**Instructions to follow:** What is needed is an exact copy of the records below, minus any pictures.
Start of Records for processing
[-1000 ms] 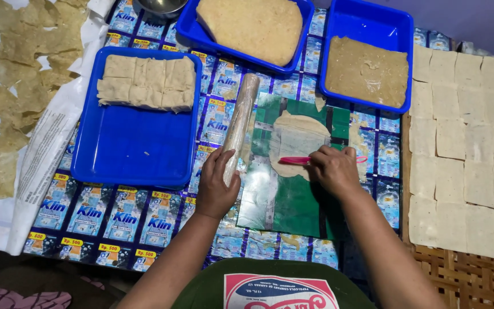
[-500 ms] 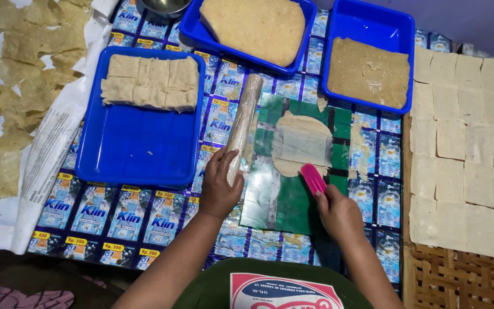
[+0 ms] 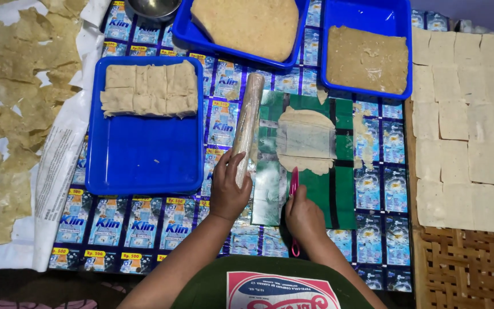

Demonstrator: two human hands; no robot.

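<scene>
A: What differs from half a second ago?

B: Your right hand (image 3: 305, 217) has pulled back toward you, and the pink knife (image 3: 294, 194) now points away from you along the left edge of the dough sheet (image 3: 306, 141) instead of lying slanted at its lower right. Your left hand (image 3: 228, 189) has stayed on the rolling pin (image 3: 247, 127).

A: And the surface?

B: A mat of printed blue sachets (image 3: 144, 226) covers it. A blue tray (image 3: 144, 154) of folded dough pieces sits to your left, and cut squares (image 3: 470, 131) lie on your right.

A: The dough itself?

B: Thin, pale and roundish, it lies flat on the green plastic sheet (image 3: 338, 189), with a clear rectangle on its middle.

A: Your fingers?

B: Your right fingers are closed around the knife's handle; your left fingers curl over the pin's near end.
</scene>
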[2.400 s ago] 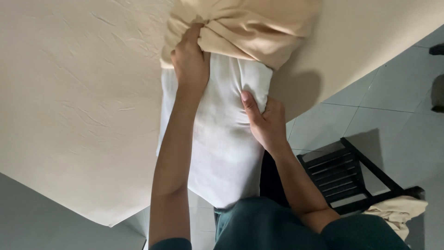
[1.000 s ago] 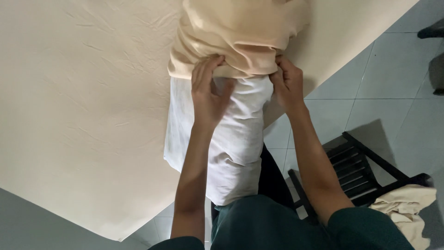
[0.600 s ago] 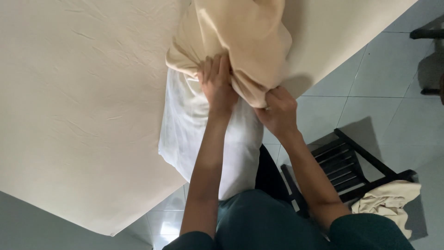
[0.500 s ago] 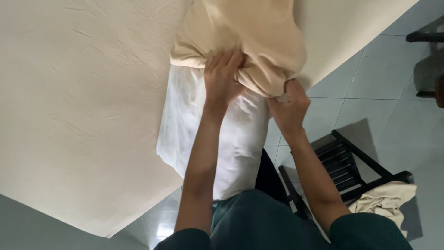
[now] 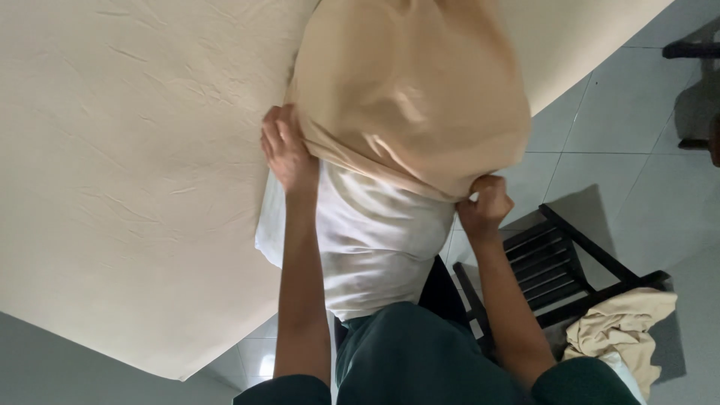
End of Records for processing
**Exercise output:**
[-1000 ms] 
[-500 ms] 
[+0 ms] 

Demonstrator: two human hands; no robot.

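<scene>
A: What differs from half a second ago?

B: Your right hand (image 3: 305, 217) has pulled back toward you, and the pink knife (image 3: 294, 194) now points away from you along the left edge of the dough sheet (image 3: 306, 141) instead of lying slanted at its lower right. Your left hand (image 3: 228, 189) has stayed on the rolling pin (image 3: 247, 127).

A: And the surface?

B: A mat of printed blue sachets (image 3: 144, 226) covers it. A blue tray (image 3: 144, 154) of folded dough pieces sits to your left, and cut squares (image 3: 470, 131) lie on your right.

A: The dough itself?

B: Thin, pale and roundish, it lies flat on the green plastic sheet (image 3: 338, 189), with a clear rectangle on its middle.

A: Your fingers?

B: Your right fingers are closed around the knife's handle; your left fingers curl over the pin's near end.
</scene>
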[2.400 s ago] 
[1.000 s ago] 
[0.600 s ago] 
[0.500 s ago] 
[now] 

The exercise has now been completed.